Posté le samedi 16 juillet 2016
Simon Murray, la Légion et le drapeau de Carlton Garden.

C’est à une cérémonie au caractère exceptionnel, tant  par son objet que par son impeccable déroulement, à laquelle l’ASAF, officiellement invitée et représentée par son secrétaire général, a assisté le mercredi 13 juillet dans les jardins du Luxembourg puis à la présidence du Sénat, à Paris.

Il est de tradition qu’à la veille du 14 juillet, la Légion étrangère organise une prise d’armes dans le jardin du Luxembourg au pied du palais où siège la haute assemblée. Cette cérémonie marque de façon très symbolique la fidélité à la République et à ses institutions de soldats d’origine étrangère prêts à mourir pour elles. Ce fut encore le cas cette année où étaient réunis pour l’occasion, à compter de 11 heures du matin,  la musique de la Légion étrangère, un détachement de la 13e demi-brigade de la Légion étrangère (13e DBLE) et les pionniers du 1er Régiment étranger reconnaissables à leur barbe et à leur tablier de cuir. Le tout était commandé par le lieutenant-colonel (au tableau d’avancement) Guillaume Percie de Sert, commandant la 13.

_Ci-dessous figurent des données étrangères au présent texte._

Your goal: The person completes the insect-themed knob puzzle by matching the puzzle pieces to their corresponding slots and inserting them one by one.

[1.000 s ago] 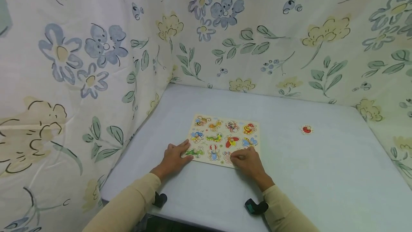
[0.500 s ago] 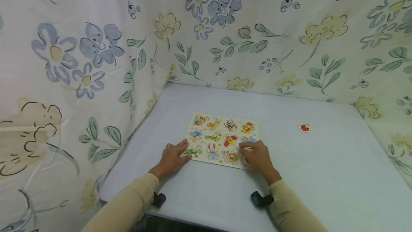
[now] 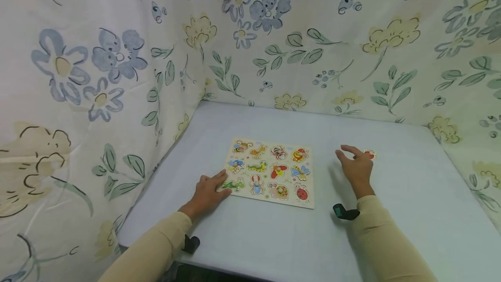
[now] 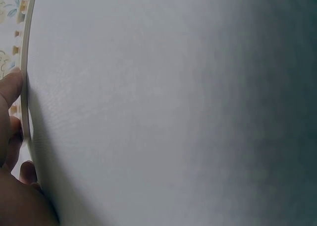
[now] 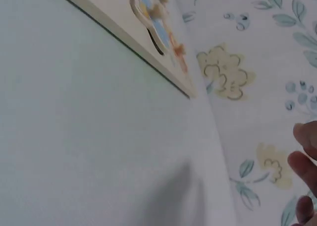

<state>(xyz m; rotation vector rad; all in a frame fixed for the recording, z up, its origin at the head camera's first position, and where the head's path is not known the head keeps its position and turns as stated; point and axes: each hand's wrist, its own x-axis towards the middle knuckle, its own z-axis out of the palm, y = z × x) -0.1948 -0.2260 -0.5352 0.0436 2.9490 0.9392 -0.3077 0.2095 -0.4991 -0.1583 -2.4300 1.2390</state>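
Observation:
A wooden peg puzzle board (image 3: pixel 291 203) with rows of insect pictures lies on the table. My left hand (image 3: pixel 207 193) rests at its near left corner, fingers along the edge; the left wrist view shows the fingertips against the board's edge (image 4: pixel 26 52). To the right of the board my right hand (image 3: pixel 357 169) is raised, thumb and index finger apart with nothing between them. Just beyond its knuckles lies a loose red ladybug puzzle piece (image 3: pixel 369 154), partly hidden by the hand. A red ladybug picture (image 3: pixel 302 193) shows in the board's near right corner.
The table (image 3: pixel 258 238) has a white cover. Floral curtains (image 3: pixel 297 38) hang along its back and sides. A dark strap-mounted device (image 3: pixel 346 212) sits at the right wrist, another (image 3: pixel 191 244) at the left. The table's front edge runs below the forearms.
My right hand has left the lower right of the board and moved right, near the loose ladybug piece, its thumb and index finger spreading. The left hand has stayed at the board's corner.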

La Légion profite chaque année de cette cérémonie intime pour effectuer ses remises de décorations décernées à l’occasion du 14 juillet. Ainsi, celles-ci ont lieu en famille et ne sont pas noyées dans le flot de toutes celles, très nombreuses, effectuées  le lendemain sur les Champs-Elysées. Notons au passage que, cette année, parmi les décorés se trouvait le lieutenant-colonel Olivier Pinard Legry, neveu de notre président qui reçut la croix de chevalier de la Légion d’honneur. Auparavant, deux légionnaires, l’un d’origine hongroise, l’autre d’origine chinoise, se virent remettre leur décret de naturalisation des mains de monsieur Gérard Larcher, président du Sénat, qui, en outre, leur délivra un message de la part du  président de la République.

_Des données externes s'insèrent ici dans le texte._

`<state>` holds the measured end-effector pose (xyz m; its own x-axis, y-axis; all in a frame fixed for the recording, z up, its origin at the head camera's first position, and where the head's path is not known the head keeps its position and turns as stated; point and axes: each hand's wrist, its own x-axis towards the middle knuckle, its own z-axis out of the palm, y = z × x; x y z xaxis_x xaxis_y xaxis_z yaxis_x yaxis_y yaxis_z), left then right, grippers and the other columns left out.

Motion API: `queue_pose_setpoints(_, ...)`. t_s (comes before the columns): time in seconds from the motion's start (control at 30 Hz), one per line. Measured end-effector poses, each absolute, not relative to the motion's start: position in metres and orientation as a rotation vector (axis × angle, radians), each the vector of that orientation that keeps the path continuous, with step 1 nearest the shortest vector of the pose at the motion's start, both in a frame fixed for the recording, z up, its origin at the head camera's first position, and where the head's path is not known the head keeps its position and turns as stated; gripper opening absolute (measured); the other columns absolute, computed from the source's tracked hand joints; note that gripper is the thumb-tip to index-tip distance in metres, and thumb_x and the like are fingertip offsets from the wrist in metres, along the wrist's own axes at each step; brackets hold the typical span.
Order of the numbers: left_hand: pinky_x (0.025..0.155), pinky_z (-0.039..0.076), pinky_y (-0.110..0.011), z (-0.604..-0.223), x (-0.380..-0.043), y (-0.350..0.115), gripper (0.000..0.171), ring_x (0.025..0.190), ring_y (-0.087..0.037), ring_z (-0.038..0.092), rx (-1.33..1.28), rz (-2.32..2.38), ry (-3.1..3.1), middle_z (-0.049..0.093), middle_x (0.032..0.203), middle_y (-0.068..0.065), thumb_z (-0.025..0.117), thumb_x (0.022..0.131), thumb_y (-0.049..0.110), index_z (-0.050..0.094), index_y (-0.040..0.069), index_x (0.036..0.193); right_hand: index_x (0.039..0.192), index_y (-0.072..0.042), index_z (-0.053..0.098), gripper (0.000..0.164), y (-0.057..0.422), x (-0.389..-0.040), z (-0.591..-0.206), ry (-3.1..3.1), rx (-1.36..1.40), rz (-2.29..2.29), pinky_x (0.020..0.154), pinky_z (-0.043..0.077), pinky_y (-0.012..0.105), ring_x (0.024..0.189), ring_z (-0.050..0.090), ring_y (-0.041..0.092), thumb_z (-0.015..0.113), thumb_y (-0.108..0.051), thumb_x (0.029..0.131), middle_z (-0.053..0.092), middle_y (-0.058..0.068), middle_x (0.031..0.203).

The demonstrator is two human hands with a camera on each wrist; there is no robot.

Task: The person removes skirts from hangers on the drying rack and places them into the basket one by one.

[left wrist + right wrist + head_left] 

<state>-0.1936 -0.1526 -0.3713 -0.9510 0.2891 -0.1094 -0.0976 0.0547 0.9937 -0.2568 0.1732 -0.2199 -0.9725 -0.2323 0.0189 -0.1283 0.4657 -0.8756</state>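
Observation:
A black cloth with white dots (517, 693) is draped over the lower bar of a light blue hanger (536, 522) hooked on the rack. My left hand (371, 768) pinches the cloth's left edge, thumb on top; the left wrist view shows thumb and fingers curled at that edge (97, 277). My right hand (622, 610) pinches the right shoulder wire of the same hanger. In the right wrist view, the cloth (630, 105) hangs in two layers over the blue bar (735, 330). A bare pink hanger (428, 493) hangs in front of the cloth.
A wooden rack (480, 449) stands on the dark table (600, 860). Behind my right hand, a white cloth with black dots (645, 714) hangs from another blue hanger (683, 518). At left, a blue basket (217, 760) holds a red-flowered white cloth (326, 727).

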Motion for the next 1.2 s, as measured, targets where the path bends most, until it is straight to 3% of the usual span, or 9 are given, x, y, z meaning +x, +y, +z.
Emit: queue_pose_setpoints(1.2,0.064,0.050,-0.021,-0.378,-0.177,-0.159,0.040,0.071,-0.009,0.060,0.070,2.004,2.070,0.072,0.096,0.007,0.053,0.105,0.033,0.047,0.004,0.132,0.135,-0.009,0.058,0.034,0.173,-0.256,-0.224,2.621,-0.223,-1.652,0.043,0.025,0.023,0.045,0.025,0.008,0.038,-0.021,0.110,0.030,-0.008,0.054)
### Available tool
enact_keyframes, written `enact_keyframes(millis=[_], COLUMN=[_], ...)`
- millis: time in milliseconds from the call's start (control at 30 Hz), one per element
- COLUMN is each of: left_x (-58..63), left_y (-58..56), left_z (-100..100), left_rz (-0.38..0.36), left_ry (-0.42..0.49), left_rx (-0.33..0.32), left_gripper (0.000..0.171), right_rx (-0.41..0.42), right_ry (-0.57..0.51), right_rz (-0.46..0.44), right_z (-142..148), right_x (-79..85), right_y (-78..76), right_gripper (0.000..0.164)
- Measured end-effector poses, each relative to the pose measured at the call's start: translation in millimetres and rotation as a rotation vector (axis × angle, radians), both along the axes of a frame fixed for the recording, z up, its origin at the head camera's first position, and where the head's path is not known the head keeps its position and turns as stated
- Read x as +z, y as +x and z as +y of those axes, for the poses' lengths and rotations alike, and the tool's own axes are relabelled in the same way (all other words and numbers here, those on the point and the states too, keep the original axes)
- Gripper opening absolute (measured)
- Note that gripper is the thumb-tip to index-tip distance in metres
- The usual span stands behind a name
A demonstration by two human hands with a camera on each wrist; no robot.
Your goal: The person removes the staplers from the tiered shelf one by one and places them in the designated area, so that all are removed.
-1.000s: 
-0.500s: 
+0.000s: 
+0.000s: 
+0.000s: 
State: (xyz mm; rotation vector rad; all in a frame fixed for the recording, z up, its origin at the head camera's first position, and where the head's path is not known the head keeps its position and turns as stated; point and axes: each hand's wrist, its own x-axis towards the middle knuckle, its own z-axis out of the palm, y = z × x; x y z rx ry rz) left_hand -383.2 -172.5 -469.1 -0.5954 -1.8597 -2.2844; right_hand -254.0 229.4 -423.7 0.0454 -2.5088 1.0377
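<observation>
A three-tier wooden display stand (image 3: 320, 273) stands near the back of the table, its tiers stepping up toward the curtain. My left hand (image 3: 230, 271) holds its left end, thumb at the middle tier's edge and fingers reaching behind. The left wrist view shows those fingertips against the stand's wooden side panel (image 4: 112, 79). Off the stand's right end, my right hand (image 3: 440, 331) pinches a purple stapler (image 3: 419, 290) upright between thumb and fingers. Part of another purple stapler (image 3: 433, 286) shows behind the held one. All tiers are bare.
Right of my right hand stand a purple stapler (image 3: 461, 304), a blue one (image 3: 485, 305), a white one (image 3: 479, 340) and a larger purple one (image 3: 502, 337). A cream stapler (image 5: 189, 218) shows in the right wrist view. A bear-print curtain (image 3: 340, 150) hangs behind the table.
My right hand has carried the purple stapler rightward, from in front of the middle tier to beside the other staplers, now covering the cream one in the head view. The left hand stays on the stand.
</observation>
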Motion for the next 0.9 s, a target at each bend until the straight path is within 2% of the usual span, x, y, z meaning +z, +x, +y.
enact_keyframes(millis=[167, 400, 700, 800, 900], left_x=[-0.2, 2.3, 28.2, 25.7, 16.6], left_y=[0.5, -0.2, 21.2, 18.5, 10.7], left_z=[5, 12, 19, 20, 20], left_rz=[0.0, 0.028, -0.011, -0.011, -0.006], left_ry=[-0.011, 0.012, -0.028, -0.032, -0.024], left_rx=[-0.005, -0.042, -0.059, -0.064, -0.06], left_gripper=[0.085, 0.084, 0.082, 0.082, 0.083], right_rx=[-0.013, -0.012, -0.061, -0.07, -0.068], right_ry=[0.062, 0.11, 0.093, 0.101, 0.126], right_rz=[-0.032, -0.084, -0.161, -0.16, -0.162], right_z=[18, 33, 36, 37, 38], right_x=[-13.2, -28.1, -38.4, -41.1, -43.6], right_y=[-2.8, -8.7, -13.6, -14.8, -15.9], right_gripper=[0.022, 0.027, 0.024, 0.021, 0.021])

Enfin, séquence particulièrement émouvante, avant que le drapeau de la 13e DBLE ne quitte le lieu de la cérémonie, monsieur Hubert Germain, 96 ans, ancien ministre des trois gouvernements Messmer (1970-1972), compagnon de la Libération, ancien de la 13e DBLE où il servit notamment lors de la bataille de Bir-Hakeim, vint, en fauteuil roulant, béret vert sur la tête, au pied de l’emblème puis, aidé par deux légionnaires se leva pour l’embrasser. C’est ce que la Légion appelle des « honneurs muets au drapeau », honneurs qu’elle réserve à ceux qu’elle veut précisément honorer.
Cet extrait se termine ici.